Les histoires qu’il nous raconte réservent toujours des surprises. Un élément imprévu (un lourd secret éventé dans Tel père, tel fils ou même la mort d’une fillette dans Nobody knows) bouleverse l’harmonie du groupe et scinde le récit en deux – la seconde partie apparaissant comme une sorte d’envers (d’enfer) de la première. Le fragile édifice d’amour (il y en a chez Kore-eda, même beaucoup, mais souvent mal formulé), de compromis et de promesses, s’écroule soudain, et fait place à un champ de ruines que les personnages observent avec des impressions contradictoires de gâchis, de soulagement et de nostalgie pour ce qui n’est plus. C’est à cette dialectique, à la fois simple (du récit) et complexe (des sentiments), que répond évidemment Une affaire de famille, treizième long-métrage de fiction de son auteur, justement récompensé de la Palme d’or au dernier Festival de Cannes.
Moyens de subsistance
La famille, selon Kore-eda, c’est d’abord une maison et une grand-mère. Une maison où l’on se rencontre, et une grand-mère à qui l’on rend compte. Les deux sont en l’occurrence réunies en un même lieu, puisque l’action d’Une affaire de famille se déroule pour partie chez Hatsue, bonne bouille de mamie marrante, à qui Kirin Kiki, fidèle actrice du cinéaste depuis Still walking, prête ses traits (et ce, pour la dernière fois hélas, cette immense figure du cinéma nippon étant décédée en septembre dernier). Autour d’elle, évolue une petite tribu composée de son fils Osamu et de sa belle-fille Nobuyo, et de leurs deux enfants, Aki l’aînée, et son jeune frère Shota.
Trois générations s’entassent donc sous le même toit et dans un joyeux désordre, résolues à ne pas céder aux difficultés financières qui les accablent. Car, depuis l’accident de travail d’Osamu, l’argent est d’autant plus rare que celui-ci ne touche aucune aide sociale. La maigre pension de Hatsue ne suffit évidemment pas. Il faut trouver quotidiennement les moyens de se nourrir.
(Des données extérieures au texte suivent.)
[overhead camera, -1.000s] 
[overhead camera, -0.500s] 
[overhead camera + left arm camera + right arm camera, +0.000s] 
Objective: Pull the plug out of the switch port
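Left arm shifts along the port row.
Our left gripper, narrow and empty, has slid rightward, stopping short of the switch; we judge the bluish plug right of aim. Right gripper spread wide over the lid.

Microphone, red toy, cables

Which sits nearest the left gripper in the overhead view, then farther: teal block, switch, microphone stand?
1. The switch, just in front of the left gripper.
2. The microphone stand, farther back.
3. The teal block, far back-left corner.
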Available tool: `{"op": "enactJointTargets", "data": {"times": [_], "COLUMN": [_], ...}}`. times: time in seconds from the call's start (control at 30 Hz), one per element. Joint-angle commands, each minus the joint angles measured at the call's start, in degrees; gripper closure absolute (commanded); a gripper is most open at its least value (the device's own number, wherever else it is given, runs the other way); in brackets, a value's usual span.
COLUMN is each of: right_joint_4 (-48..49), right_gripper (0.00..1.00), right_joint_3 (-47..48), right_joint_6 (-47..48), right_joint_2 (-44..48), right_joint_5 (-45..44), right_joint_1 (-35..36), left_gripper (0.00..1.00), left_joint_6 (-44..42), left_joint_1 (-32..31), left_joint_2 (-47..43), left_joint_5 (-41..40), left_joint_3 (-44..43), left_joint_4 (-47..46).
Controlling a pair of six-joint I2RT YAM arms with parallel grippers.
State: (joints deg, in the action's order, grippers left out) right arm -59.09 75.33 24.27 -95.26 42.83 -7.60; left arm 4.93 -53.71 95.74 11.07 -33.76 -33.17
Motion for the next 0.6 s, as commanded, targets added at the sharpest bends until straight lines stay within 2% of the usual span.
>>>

Ainsi contraints, le père et le fils (non scolarisé) chapardent dans les supermarchés ; Nobuyo déleste parfois les poches des clients de la blanchisserie où elle travaille ; la jeune et jolie Aki s’exhibe dans un peep-show, déguisée en écolière ; Hatsue s’efforce enfin de faire l’appoint en soutirant quelques larmes et billets de banque à la famille de son mari défunt.
Rien de tout cela ne semble devoir peser sur les consciences, pas même la fillette, Juri, qu’ils trouvent un soir, laissée seule, dans le froid, au pied de son immeuble, et qu’ils décident d’« adopter » non sans avoir entendu ses parents se quereller à son sujet et découvert des hématomes sur son corps. Alors, que peut bien leur faire la rumeur d’enlèvement bientôt diffusée par toutes les chaînes de télévision face au sourire peu à peu retrouvé de la petite taiseuse ?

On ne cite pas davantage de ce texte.